* **Task objective**:
For this exercise, repeat the listing below from its first line through the line containing "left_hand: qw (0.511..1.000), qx", exactly as written.

* * *

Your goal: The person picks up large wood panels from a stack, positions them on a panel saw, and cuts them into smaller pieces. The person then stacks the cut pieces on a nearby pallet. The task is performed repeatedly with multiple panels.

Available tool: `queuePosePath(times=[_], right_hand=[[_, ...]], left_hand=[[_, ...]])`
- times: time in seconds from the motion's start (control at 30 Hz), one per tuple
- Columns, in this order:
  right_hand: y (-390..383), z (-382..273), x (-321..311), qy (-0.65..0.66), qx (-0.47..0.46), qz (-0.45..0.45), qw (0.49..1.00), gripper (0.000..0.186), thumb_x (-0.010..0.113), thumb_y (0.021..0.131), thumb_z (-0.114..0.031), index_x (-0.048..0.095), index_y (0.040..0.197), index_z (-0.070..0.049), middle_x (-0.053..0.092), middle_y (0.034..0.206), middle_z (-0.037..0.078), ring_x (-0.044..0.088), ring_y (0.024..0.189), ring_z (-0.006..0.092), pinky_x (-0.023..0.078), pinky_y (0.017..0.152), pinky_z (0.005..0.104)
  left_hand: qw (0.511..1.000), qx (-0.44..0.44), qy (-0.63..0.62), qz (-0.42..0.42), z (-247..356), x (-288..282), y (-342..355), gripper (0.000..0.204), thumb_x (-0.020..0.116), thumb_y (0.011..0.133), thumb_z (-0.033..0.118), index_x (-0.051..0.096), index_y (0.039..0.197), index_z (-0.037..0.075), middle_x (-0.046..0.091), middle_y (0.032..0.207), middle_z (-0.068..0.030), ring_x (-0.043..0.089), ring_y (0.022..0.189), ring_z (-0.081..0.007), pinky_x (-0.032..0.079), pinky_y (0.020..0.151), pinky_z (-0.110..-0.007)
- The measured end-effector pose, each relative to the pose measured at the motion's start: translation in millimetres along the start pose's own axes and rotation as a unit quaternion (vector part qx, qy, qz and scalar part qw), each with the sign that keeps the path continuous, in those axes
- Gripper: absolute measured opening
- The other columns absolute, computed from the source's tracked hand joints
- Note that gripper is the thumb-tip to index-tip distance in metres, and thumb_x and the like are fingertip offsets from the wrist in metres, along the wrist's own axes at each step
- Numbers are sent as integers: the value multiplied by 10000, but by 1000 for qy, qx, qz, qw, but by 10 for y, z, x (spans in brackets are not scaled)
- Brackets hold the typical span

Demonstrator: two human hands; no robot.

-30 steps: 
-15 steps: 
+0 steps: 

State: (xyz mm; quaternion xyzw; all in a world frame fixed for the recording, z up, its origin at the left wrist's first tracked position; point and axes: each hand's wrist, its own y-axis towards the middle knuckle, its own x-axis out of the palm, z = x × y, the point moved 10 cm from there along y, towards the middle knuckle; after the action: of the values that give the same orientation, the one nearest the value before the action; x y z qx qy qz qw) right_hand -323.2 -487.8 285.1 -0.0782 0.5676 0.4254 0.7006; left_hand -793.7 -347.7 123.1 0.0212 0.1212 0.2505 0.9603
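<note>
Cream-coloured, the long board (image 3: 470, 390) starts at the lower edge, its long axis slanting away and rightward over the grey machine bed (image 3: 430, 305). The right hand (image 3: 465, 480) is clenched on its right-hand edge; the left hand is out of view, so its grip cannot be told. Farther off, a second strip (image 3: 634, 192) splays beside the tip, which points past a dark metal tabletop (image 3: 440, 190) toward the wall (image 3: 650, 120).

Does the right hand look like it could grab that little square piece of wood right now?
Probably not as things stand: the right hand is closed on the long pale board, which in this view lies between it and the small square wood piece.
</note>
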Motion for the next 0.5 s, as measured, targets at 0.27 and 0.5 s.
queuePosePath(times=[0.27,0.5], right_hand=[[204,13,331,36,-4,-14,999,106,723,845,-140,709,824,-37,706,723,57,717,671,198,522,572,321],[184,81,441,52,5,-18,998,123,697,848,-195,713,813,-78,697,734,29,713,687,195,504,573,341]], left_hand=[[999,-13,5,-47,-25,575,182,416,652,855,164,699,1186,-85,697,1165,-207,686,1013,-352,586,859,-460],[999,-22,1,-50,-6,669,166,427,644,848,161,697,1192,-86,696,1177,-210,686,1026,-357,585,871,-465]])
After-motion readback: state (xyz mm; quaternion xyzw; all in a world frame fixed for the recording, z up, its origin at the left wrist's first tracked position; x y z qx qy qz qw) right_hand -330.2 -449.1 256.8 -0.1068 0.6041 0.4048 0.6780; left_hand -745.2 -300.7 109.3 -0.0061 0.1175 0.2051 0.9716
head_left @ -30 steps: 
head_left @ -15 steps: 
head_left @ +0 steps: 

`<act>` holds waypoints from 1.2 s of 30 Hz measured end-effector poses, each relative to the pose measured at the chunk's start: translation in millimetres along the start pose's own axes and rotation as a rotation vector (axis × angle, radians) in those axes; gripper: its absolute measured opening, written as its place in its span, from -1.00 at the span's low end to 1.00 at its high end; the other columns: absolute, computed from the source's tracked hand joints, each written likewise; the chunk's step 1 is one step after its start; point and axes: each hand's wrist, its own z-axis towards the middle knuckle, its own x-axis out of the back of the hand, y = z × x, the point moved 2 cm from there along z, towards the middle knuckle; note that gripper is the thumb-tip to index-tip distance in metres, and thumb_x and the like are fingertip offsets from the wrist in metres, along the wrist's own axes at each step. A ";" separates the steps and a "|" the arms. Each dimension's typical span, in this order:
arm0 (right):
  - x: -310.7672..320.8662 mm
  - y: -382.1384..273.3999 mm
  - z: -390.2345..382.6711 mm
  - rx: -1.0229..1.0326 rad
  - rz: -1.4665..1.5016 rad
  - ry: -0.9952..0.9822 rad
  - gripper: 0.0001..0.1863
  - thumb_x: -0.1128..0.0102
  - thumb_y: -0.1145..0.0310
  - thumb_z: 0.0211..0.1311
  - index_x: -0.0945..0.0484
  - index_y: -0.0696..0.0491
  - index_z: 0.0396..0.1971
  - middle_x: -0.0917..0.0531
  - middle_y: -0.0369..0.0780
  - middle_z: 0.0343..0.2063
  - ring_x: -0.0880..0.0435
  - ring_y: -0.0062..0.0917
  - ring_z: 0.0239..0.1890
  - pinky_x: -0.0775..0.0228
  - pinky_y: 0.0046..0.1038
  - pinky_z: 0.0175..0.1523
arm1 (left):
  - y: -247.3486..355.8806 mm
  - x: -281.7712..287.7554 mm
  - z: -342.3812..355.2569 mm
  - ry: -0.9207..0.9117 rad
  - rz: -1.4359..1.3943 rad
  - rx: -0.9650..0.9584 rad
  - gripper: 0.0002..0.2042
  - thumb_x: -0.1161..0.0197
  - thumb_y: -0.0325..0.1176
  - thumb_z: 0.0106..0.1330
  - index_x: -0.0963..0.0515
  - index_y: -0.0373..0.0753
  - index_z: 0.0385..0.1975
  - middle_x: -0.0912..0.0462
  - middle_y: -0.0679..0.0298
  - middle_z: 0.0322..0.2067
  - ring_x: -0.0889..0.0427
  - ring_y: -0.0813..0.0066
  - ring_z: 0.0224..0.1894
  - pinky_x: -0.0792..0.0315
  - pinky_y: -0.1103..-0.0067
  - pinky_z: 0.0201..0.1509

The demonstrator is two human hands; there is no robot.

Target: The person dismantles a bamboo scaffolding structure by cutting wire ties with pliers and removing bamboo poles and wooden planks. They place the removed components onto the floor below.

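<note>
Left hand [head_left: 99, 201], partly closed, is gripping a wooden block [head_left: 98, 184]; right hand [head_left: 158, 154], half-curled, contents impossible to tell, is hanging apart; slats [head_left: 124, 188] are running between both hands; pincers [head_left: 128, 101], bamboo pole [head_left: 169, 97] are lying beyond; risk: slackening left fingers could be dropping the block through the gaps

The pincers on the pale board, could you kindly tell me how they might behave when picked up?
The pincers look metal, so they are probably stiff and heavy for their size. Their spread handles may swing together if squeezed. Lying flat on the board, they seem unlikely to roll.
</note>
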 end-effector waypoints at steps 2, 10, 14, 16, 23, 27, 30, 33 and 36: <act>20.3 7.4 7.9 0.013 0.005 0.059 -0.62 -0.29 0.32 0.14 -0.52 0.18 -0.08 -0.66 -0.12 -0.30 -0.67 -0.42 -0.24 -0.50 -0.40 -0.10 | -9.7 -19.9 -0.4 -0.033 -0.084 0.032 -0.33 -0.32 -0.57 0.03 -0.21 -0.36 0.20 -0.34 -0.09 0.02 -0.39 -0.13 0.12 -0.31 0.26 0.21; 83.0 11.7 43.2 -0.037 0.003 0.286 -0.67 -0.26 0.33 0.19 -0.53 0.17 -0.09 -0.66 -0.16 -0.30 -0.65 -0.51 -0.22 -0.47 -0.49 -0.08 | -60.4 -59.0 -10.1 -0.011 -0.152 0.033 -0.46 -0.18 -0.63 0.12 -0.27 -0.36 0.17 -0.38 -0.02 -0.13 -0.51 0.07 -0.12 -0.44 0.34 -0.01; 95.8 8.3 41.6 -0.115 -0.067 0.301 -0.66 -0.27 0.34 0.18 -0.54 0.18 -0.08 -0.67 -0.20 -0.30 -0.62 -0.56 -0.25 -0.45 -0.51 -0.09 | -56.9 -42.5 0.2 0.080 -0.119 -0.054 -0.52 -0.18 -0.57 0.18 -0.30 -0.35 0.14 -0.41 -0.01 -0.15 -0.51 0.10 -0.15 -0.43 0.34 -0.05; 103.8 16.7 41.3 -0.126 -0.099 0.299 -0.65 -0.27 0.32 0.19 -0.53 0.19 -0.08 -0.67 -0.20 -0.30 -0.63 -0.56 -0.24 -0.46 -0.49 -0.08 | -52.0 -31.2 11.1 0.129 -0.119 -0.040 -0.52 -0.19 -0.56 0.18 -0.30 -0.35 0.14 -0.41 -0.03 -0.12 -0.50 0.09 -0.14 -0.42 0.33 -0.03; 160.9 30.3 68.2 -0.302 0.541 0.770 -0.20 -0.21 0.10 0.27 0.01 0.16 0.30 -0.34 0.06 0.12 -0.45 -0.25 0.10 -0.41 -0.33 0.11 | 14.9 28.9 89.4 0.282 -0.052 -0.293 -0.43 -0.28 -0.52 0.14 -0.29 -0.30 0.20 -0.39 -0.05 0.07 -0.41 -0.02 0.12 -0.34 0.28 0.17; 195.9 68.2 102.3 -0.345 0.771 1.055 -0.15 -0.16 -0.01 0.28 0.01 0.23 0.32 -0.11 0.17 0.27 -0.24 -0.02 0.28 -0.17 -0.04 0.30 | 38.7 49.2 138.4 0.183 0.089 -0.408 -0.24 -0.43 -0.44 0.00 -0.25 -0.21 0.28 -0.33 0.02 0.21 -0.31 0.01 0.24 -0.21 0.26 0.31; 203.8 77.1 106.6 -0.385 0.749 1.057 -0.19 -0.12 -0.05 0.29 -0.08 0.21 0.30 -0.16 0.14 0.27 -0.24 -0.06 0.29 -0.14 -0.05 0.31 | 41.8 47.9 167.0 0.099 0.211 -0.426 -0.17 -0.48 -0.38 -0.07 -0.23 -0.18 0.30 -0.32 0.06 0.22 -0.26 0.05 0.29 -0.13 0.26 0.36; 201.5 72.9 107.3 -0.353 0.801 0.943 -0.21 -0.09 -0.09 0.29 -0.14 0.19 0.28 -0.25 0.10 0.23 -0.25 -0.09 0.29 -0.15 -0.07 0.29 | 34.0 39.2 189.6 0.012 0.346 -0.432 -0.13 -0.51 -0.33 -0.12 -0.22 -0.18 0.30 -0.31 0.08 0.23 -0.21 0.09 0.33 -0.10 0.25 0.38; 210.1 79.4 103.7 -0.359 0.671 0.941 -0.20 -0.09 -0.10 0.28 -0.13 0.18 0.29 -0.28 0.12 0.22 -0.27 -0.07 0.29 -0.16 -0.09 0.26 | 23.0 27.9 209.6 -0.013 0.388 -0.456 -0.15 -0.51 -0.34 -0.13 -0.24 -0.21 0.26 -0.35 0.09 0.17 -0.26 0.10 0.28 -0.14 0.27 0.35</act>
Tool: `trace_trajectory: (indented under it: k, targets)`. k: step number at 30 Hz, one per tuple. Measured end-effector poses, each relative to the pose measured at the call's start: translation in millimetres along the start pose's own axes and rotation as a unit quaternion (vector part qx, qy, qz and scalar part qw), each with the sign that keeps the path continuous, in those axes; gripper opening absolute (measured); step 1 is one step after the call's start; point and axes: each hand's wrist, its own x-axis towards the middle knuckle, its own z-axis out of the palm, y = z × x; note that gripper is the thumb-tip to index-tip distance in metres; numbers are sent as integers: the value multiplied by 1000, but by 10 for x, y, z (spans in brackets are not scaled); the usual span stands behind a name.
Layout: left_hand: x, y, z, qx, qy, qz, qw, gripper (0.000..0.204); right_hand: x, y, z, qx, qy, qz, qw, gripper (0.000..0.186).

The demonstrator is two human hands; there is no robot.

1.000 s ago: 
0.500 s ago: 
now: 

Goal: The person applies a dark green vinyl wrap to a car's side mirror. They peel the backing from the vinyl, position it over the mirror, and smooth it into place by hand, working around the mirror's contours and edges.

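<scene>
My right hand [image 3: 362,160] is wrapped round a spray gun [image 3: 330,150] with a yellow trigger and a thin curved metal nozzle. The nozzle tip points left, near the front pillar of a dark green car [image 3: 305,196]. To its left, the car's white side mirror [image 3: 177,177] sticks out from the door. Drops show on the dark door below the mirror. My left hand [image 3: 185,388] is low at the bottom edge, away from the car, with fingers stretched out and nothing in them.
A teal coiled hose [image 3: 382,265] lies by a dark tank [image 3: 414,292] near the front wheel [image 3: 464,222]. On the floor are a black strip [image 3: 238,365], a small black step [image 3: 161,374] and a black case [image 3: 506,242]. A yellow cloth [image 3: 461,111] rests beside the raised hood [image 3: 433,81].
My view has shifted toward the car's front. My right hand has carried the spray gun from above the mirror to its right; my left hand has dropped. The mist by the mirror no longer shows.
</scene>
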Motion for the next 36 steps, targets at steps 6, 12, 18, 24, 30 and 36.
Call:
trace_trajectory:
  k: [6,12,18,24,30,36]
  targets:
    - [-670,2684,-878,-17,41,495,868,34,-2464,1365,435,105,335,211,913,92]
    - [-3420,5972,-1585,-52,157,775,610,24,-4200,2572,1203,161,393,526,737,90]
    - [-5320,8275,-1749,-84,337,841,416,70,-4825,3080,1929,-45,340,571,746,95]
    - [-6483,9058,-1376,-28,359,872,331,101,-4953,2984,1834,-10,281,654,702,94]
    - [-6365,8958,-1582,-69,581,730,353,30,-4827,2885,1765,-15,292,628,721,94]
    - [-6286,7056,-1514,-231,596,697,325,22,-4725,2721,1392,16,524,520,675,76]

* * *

* **The completed task**:
Your goal: The person picks up large wood panels from a stack, positions them on a panel saw, and cuts them into smaller pieces. The person then stacks the cut pieces on a nearby pallet. The task is performed repeatedly with multiple panels.

Available tool: `queuePosePath(times=[_], right_hand=[[_, ...]], left_hand=[[_, ...]])`
- times: time in seconds from the motion's start (control at 30 Hz), one per tuple
- Columns, in this order:
  right_hand: y (-390..383), z (-382..273), x (-321..311), qy (-0.65..0.66), qx (-0.47..0.46), qz (-0.45..0.45), qw (0.49..1.00), gripper (0.000..0.186), thumb_x (-0.010..0.113), thumb_y (0.021..0.131), thumb_z (-0.114..0.031), index_x (-0.048..0.095), index_y (0.040..0.197), index_z (-0.070..0.049), middle_x (-0.053..0.092), middle_y (0.034..0.206), middle_z (-0.037..0.078), ring_x (-0.044..0.088), ring_y (0.024..0.189), ring_z (-0.006..0.092), pinky_x (-0.023..0.078), pinky_y (0.017..0.152), pinky_z (0.005..0.104)
  left_hand: qw (0.511..1.000), qx (-0.44..0.44), qy (-0.63..0.62), qz (-0.42..0.42), z (-247..356), x (-288..282), y (-342..355), gripper (0.000..0.204), thumb_x (-0.020..0.116), thumb_y (0.011..0.133), thumb_z (-0.033..0.118), index_x (-0.051..0.096), index_y (0.039..0.197), index_z (-0.037..0.075), middle_x (-0.046..0.091), middle_y (0.032..0.207), middle_z (-0.068..0.030), ring_x (-0.043..0.089), ring_y (0.022..0.189), ring_z (-0.081..0.007), pinky_x (-0.032..0.079), pinky_y (0.020..0.151), pinky_z (-0.110..-0.007)

What came before is the complete response.